Ketiga, dalam pengaturan multikultural, siswa berasal dari latar
belakang etnis, agama, dan sosial yang berbeda dan pola pikir mereka dominan
dibentuk oleh latar belakang mereka.
Program sekolah harus sengaja mefasilitasi interaksi rekan untuk
membentuk warga sipil yang positif.
Keempat, indikator classroom
discorse akan berlaku di setiap mata pelajaran di sekolah, yakni;
1. Mendengarkan penuh
perhatian (Attentive Listening)
Menurut Kamus Besar Bahasa Indonesia , menyimak
(Mendengar, dan memperhatikan) mempunyai makna dapat menangkap bunyi dengan
telinga. Sadar atau tidak, kalau ada bunyi maka alat pendengaran kita akan
menangkap atau mendengar bunyi-bunyi tersebut. Kita mendengar suara itu, tanpa
unsur kesengajaan. Proses mendengar terjadi tanpa perencanaan tetapi datang
secara kebetulan. Bunyi-bunyi yang hadir di telinga itu mungkin menarik perhatian,
mungkin juga tidak. Mendengarkan atau
menyimak merupakan proses menangkap pesan atau gagasan yang disajikan melalui
ujaran.
2. Berpendapat.
Anak-anak harus diberi kesempatan untuk mengungkapakan
apa yang ada dalam pikirannya. Sebagai upaya mempersiapkan anak-anak untuk bisa
berkomunikasi, sehingga mereka terlatih untuk bisa menerima dan mendengarkan
orang lain. Dengan demikian anak akan
memiliki pikiran yang terbuka, dan terdidik untuk mampu menghargai orang
lain. Dalam hal ini sekolah memiliki
peluang untuk mendorong anak berani mengemukakan pendapat. Namun, hal ini
sangat tergantung pada kurikulum dan cara mengajarnya.
3. Bertanya.
Kesempatan untuk bertanya akan menumbuhkan
keterampilan berpikir, dan memperbesar partisipasi, juga mendorong agar dapat
berinisiatif sendiri. Dengan memberikan
kesempatan pada anak untuk bertanya maka pada saat itu juga akan menumbuhkan
kepercayaan diri pada anak untuk berinteraksi dengan orang lain, sehingga akan
terhindar dari sikap “masa bodoh” atau tidak peduli terhadap lingkungannya.
4. Menyatakan setuju
atau tidak setuju
Dalam diskusi siswa harus biasa menyatakan pendapatnya
apakah setuju atau tidak dengan pendapat temannya, siswa akan mendapat pengarahan
bagaimana menyampaikan pendapat dengan baik, begitu pula menyanggah dengan
baik. Disini siswa diajarkan sikap bagaimana menghargai orang lain.
5. Mencapai mufakat
dengan penuh rasa hormat
Contohnya dalam sebuah diskusi,
dalam sebuah diskusi siswa akan dihadapkan dalam sebuah forum tanya jawab kecil
yang pada akhirnya mereka harus meraih sebuah titik yang dinamakan kesimpulan
berdasarkan pendapat-pendapat siswa yang dianggap paling baik, dan benar. Ketika
diskusi berakhir diharapkan siswa dapat memperoleh pengetahuan dari apa yang di
diskusikan, juga mampu menerima hasil diskusi.

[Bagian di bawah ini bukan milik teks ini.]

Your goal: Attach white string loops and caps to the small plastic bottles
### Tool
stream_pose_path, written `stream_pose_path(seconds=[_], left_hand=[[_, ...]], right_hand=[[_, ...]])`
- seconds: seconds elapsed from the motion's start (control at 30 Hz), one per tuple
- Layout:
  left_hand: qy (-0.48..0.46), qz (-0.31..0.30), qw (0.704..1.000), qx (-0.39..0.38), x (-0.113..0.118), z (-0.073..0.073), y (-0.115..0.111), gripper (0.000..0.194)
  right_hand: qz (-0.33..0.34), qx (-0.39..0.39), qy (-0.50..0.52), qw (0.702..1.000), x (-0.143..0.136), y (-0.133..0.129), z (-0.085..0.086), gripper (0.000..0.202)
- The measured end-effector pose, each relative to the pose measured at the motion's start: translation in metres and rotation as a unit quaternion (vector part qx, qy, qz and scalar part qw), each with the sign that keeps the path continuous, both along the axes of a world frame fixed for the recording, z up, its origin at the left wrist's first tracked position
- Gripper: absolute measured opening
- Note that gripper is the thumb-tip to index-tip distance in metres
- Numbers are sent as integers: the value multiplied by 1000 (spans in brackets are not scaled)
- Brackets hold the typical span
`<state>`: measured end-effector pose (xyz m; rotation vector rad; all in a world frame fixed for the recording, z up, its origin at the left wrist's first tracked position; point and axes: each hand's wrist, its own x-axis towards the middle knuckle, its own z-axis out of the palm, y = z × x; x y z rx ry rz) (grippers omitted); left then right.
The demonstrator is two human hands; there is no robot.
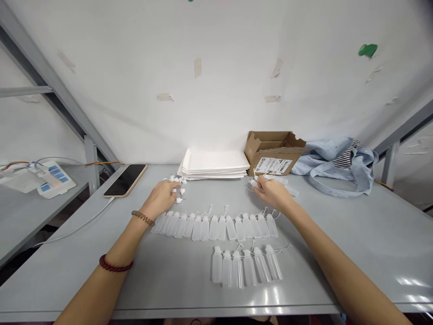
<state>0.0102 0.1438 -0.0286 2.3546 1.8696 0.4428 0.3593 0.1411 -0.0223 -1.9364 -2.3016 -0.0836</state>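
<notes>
- The left hand (pixel 161 197) rests palm down on the grey metal table (pixel 338 234), its fingertips (pixel 175 186) curled onto a loose cluster of small white plastic caps (pixel 178 186); whether a cap is already pinched between them cannot be told
- The right hand (pixel 272 193) is closed around a small clear plastic squeeze bottle (pixel 254 183) with a thin tether, which pokes out just beyond its fingertips toward the open brown cardboard box (pixel 272 151)
- A few more loose bottles (pixel 287 185) lie just past the right fingers, partly hidden by the hand
- On the near side of both wrists lies a long row of clear bottles (pixel 216 225), and nearer the person a second short row of 6 bottles (pixel 245 266), all lying flat and touching side by side
- Beyond the left fingertips sits a stack of white padded envelopes (pixel 214 164); further left lies a black smartphone in a tan case (pixel 126 179) on a white cable
- My judgement: pinch 1 cap only, keep the bottle neck turned toward the left fingers, and seat it squarely
- Keeping both forearms raised would avoid nudging the rows
</notes>
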Motion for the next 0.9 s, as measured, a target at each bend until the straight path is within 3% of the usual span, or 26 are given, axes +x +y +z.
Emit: stream_pose_path(seconds=[0.3,0.57,0.67,0.73,0.8,0.9], left_hand=[[-61,-61,996,-11,7,4,-5,37],[-71,-52,996,4,14,-2,-2,30],[-90,-13,996,17,16,4,-5,35],[-108,14,994,26,17,11,-8,37],[-133,30,990,33,18,18,-11,36],[-185,44,981,37,23,27,-17,34]], right_hand=[[6,7,-60,998,-3,-2,5,29],[-24,52,-6,998,-2,-11,23,23],[27,63,144,987,-4,-35,40,25],[80,9,246,966,-4,-61,52,25],[136,-88,268,950,0,-90,58,21],[176,-154,231,945,9,-128,55,26]])
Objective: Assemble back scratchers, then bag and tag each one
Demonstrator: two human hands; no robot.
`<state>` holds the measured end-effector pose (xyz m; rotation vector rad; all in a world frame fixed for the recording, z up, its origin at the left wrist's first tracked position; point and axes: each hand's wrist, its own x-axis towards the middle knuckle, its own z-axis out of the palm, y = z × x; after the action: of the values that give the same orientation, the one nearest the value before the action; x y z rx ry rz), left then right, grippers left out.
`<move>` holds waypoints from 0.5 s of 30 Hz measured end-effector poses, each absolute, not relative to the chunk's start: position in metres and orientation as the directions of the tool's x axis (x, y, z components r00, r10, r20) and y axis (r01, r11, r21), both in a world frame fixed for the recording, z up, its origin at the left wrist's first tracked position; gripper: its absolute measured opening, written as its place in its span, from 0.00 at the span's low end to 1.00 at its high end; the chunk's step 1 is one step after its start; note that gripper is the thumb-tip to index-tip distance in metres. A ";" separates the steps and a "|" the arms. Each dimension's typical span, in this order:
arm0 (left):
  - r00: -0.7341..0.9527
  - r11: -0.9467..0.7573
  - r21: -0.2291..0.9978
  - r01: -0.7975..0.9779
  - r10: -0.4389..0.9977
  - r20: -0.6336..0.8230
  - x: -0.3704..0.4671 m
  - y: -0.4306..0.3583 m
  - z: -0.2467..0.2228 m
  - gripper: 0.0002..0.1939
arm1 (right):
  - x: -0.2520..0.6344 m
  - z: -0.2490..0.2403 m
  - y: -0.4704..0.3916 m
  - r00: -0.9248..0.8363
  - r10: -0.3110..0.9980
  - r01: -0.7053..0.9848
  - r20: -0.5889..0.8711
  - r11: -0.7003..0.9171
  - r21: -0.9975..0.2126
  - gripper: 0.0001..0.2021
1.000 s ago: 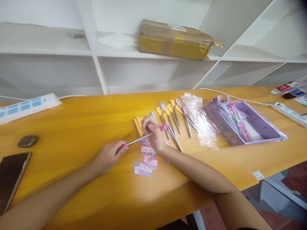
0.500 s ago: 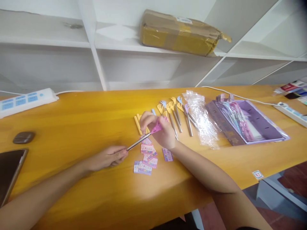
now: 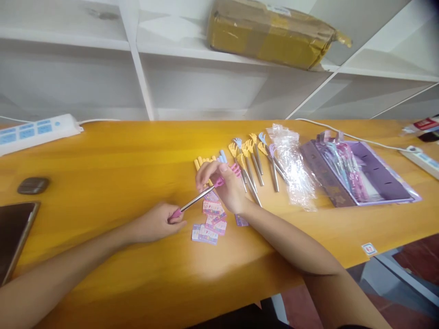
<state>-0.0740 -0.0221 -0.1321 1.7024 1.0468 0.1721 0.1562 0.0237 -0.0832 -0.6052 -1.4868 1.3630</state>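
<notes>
A back scratcher with a metal shaft [image 3: 196, 199] spans the space between my two hands, above the table. My left hand [image 3: 156, 222] is closed round its pink handle, and part of that handle shows at the fingers. At the other end, my right hand [image 3: 230, 189] curls round the pink claw head, whose tips stick out past the thumb. Below lie several small printed cards [image 3: 211, 208], pink and purple. Yellow and blue handle tubes [image 3: 198, 163] lie behind my right hand, partly hidden by it. Several more back scratchers [image 3: 253, 160] with yellow, blue and purple claws lie to the right.
Clear plastic bags [image 3: 291, 167] lie right of the scratchers, beside a purple box [image 3: 387, 178] holding bagged items. Power strips [image 3: 39, 132] sit at both sides. A dark small case [image 3: 33, 185] and a tablet-like device [image 3: 15, 237] are at left. A taped parcel [image 3: 270, 34] rests on the shelf.
The pink handle now shows at my left hand, where only metal shaft showed before. My right hand has turned slightly, and more of the claw is visible. The view has tilted a little downward.
</notes>
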 end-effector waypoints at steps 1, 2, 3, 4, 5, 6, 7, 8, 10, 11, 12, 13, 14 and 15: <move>0.605 -0.039 0.832 0.553 0.705 -0.369 -0.074 -0.022 -0.131 0.21 | 0.156 -0.084 0.023 -0.388 0.863 -0.248 0.323 0.240 -0.939 0.28; 0.608 -0.044 0.831 0.554 0.703 -0.368 -0.073 -0.022 -0.130 0.21 | 0.155 -0.085 0.021 -0.394 0.861 -0.250 0.322 0.236 -0.939 0.28; 0.611 -0.049 0.831 0.555 0.701 -0.367 -0.073 -0.022 -0.129 0.21 | 0.154 -0.087 0.020 -0.403 0.855 -0.258 0.325 0.234 -0.937 0.28; 0.613 -0.053 0.830 0.556 0.700 -0.366 -0.073 -0.022 -0.128 0.21 | 0.153 -0.088 0.018 -0.415 0.848 -0.267 0.330 0.233 -0.935 0.27; 0.617 -0.057 0.829 0.557 0.697 -0.366 -0.072 -0.022 -0.127 0.20 | 0.151 -0.090 0.017 -0.426 0.840 -0.278 0.336 0.233 -0.932 0.27; 0.622 -0.063 0.828 0.557 0.692 -0.366 -0.072 -0.022 -0.127 0.20 | 0.150 -0.091 0.015 -0.437 0.832 -0.285 0.342 0.232 -0.930 0.27; 0.628 -0.070 0.828 0.556 0.688 -0.363 -0.072 -0.022 -0.126 0.20 | 0.149 -0.093 0.013 -0.446 0.826 -0.288 0.344 0.231 -0.929 0.26; 0.636 -0.081 0.829 0.554 0.684 -0.358 -0.071 -0.022 -0.125 0.20 | 0.147 -0.095 0.011 -0.453 0.823 -0.287 0.344 0.230 -0.930 0.26; 0.648 -0.100 0.830 0.548 0.678 -0.346 -0.071 -0.022 -0.124 0.20 | 0.145 -0.099 0.007 -0.462 0.822 -0.278 0.333 0.223 -0.934 0.26; 0.652 -0.106 0.832 0.545 0.676 -0.342 -0.071 -0.022 -0.124 0.20 | 0.144 -0.100 0.006 -0.467 0.822 -0.270 0.327 0.219 -0.938 0.27; 0.656 -0.109 0.834 0.541 0.676 -0.337 -0.070 -0.022 -0.123 0.20 | 0.144 -0.101 0.005 -0.472 0.820 -0.263 0.322 0.217 -0.940 0.27; 0.659 -0.111 0.836 0.537 0.675 -0.333 -0.070 -0.022 -0.123 0.20 | 0.143 -0.103 0.004 -0.478 0.819 -0.258 0.319 0.217 -0.942 0.27; 0.662 -0.111 0.840 0.532 0.673 -0.330 -0.070 -0.022 -0.122 0.20 | 0.143 -0.103 0.003 -0.484 0.816 -0.253 0.317 0.217 -0.943 0.27; 0.664 -0.113 0.843 0.526 0.673 -0.324 -0.070 -0.022 -0.122 0.20 | 0.143 -0.104 0.002 -0.489 0.813 -0.246 0.316 0.219 -0.944 0.27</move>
<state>-0.0695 -0.0217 -0.1222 1.7731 0.9638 0.1665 0.1427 0.0022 -0.1041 -0.5507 -1.5685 1.4408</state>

Dari ilustrasi ini, sebuah diskusi atau musyawarah akan mengajarkan
siswa sikap toleransi dan lapang dada.
Betapa
pentingnya indikator di atas bagi siswa sekolah dasar, ini bertujuan untuk
membangun rasa solidaritas yang tinggi, menanamkan sikap menghargai pendapat
orang lain, lapang dada, dan juga membangun budaya yang baik dengan sesama. Hal ini bisa dikembangkan dalam pembelajaran
di kelas, utamanya jika diterapkan mulai dari SD.
Kelima,
mengenai simpulan hasil penelitian Apriliaswati (2011). Mengungkapkan bahwa interaksi teman sebaya
memberikan dukungan positif terhadap classroom discourse. Studi tersebut mengajarkan kepada kita bahwa
pendidikan harus mengembangkan classroom discourse, tidak hanya kemampuan
penalaran ilmiah.
Keenam,
pendidikan kita saat ini gagal untuk mendidik siswa untuk memperoleh pendidikan
melaui kompetensi classroom discourse.
Contohnya, para politisi yang saling bertukar kata-kata kasar dan tidak
sopan pada sidang yang disiarkan secara langsung diseantero negeri, pada tahun
2010. Ini merupakan contoh minimnya
perilaku positif.
Ketujuh,
ketika politisi gagal untuk mendidik masyarakat, sekolah harus dikembalikan dan
diberdayakan untuk berfungsi secara maksimal.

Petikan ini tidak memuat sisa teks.